Dès 2021, France Bois Forêt et l’établissement public chargé de la conservation et de la restauration de la cathédrale Notre-Dame de Paris ont donc signé une convention. Ainsi, l’ensemble des acteurs concernés ont pu acter leur volonté de mécénat en nature ou d’apport de compétences, pour contribuer à la reconstruction de la charpente de Notre-Dame.

Au final, ce sont les forestiers, les gestionnaires, mais aussi les transporteurs-grumiers, les scieurs, charpentiers ou encore bureaux d’étude et architectes qui ont tous œuvré et donné de leur temps pour que ce projet puisse aboutir. C’est un véritable esprit d’équipe qui s’est développé naturellement autour de ce chantier.

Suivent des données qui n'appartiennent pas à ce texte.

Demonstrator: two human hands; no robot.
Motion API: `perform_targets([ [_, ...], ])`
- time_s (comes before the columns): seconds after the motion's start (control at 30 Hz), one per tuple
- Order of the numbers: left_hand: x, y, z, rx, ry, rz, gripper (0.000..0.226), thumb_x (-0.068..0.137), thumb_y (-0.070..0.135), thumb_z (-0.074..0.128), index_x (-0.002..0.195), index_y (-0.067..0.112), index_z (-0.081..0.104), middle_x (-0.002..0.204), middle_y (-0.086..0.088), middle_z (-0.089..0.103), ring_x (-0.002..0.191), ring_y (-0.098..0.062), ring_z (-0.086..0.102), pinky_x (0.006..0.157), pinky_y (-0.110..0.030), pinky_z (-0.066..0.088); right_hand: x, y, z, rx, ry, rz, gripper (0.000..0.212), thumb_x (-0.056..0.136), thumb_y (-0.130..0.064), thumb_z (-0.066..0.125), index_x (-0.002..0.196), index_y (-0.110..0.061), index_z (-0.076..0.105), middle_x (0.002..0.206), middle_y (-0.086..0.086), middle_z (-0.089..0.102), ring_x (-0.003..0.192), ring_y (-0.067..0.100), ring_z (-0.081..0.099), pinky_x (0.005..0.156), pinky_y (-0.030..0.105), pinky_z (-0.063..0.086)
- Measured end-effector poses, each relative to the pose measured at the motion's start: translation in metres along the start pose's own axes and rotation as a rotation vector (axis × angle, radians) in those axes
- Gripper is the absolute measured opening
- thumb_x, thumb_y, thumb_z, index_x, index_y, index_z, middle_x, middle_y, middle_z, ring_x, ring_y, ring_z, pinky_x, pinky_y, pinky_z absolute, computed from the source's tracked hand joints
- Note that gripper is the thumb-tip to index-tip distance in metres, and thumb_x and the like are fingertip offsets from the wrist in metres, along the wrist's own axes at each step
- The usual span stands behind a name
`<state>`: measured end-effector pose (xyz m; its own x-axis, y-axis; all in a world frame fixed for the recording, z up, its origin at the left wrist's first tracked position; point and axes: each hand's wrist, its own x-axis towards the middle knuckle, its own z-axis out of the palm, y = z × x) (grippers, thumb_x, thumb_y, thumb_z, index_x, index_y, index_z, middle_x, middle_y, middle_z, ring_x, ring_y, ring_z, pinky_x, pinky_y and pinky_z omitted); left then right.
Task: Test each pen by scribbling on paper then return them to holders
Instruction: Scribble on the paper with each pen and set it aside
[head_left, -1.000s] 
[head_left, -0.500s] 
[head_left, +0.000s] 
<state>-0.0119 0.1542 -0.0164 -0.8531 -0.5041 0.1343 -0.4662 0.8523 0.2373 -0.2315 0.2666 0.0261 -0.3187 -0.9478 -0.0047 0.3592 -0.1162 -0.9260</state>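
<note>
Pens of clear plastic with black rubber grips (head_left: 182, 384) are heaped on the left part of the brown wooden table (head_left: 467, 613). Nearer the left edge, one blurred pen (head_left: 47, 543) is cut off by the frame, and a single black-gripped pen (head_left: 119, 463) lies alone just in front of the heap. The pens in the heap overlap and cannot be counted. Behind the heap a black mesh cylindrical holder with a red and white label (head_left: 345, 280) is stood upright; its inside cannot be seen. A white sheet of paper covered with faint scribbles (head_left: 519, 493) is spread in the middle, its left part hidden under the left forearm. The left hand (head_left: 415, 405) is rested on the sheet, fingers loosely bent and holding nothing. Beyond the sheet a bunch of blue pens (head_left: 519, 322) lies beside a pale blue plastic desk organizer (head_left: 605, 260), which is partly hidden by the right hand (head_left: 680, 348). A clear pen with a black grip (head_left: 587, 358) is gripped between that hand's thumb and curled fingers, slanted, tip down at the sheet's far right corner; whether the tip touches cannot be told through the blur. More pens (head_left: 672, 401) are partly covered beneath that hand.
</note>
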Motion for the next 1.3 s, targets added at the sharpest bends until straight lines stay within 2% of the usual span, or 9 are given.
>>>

Ce projet a donné lieu à la création de la « Fondation France Bois Forêt pour le patrimoine », qui vise justement à contribuer au maintien ou à la restauration d’édifices nationaux. En 2024, 28 projets ont déjà été soutenus par cette action.

La charpente de Notre-Dame de Paris renaît de ses cendres

Dès la fin de l’incendie et le sauvetage de la cathédrale par les pompiers, une mobilisation a permis d’envisager la suite, à savoir la reconstruction de l’édifice et de la charpente de Notre-Dame. Pour ce faire, le chantier aura dû débuter par plusieurs étapes :

  • Sécurisation de l’édifice ;
  • Mise « hors d’eau » de l’édifice et pose de cintres pour empêcher l’effondrement de la voûte ;
  • Démontage de l’échafaudage.

La sécurisation définitive fut effective en septembre 2021. La restauration de la cathédrale pouvait alors commencer en tant que telle.

Celle-ci s’appuie notamment sur une méthodologie conforme aux normes européennes (CEN/TC 346 « Conservation du patrimoine culturel »), relatives au processus de conservation/restauration d’un monument historique. En complément, des chartes et recommandations internationales ont permis de commencer les études, qui précèdent la conception même du projet.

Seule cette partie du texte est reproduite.